Lebih mencengangkan, honorarium tersebut juga dianggarkan dan dibayarkan untuk Kepala Daerah dan Sekretaris Daerah. Fraksi Golkar menegaskan bahwa hal ini melanggar PP 12 Tahun 2019, mengingat Kepala Daerah bukan ASN, dan penganggaran untuk Sekretaris Daerah seharusnya berada di Sekretariat Daerah, bukan BPKAD.


Fraksi Golkar menduga bahwa penganggaran dan pelaksanaan APBD 2024 yang tidak taat aturan ini berdampak langsung pada kondisi keuangan daerah di tahun 2025. "Data terakhir seperti disampaikan, lebih dari Rp190 miliar kewajiban tunda bayar daerah harus ditunaikan," ungkap Endri. Ia menduga bahwa salah satu penyebab tunda bayar ini adalah catatan penganggaran yang disampaikan Fraksi Golkar.


Mengakhiri pandangannya, Fraksi Partai Golkar menyerukan kepada seluruh lembaga dewan untuk lebih cermat dalam menjalankan fungsi pengawasan dan penganggaran ke depannya.


Senada dengan Golkar, Fraksi PAN juga menolak LPj APBD 2024 tersebut dengan alasan yang sama. Seperti yang disampaikan Juru Bicaranya Firman Rendyansyah, S.PSi saat rapat paripurna. Termasuk pula Fraksi Nasdem PKS menyampaikan penolakannya pula melalui juru bicaranya, Oberlin Manurung.
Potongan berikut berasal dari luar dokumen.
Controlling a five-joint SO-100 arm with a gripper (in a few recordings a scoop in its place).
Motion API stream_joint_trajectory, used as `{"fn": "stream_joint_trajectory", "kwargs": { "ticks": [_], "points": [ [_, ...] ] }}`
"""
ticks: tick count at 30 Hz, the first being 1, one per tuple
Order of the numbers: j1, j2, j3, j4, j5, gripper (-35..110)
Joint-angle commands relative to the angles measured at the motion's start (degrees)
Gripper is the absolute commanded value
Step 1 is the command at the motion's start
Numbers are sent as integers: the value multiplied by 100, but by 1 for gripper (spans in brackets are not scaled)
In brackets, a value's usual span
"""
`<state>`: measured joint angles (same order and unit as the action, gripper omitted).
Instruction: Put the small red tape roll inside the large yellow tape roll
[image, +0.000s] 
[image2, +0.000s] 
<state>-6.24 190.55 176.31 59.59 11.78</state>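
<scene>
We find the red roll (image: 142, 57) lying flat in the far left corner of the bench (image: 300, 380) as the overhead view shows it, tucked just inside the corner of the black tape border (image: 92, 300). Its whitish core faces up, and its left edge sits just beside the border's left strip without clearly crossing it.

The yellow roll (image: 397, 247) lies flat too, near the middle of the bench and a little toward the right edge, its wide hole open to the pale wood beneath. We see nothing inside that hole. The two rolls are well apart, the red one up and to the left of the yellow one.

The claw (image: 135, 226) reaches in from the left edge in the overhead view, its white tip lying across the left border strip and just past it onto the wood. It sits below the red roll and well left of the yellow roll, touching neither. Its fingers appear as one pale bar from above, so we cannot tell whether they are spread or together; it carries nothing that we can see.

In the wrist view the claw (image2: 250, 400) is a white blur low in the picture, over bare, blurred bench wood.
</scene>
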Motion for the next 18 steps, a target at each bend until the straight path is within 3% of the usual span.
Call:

"Dari informasi yang kami terima, pada tahun 2025 belanja dimaksud telah dirasionalisasi pada pergeseran APBD. Rasionalisasi dilakukan apakah karena Inpres Nomor 1 Tahun 2025 Tentang Efisiensi Belanja Negara Pada APBN dan APBD tahun anggaran 2025 atau dirasionalisasi disebabkan alasan lainnya," kata Rendyansyah.


Sedangkan fraksi lainnya, seperti Gerindra, PDIP, Demokrat, dan PKB menerima dengan catatan, namun tidak bertanggungjawab apabila ada persoalan hukum di kemudian hari.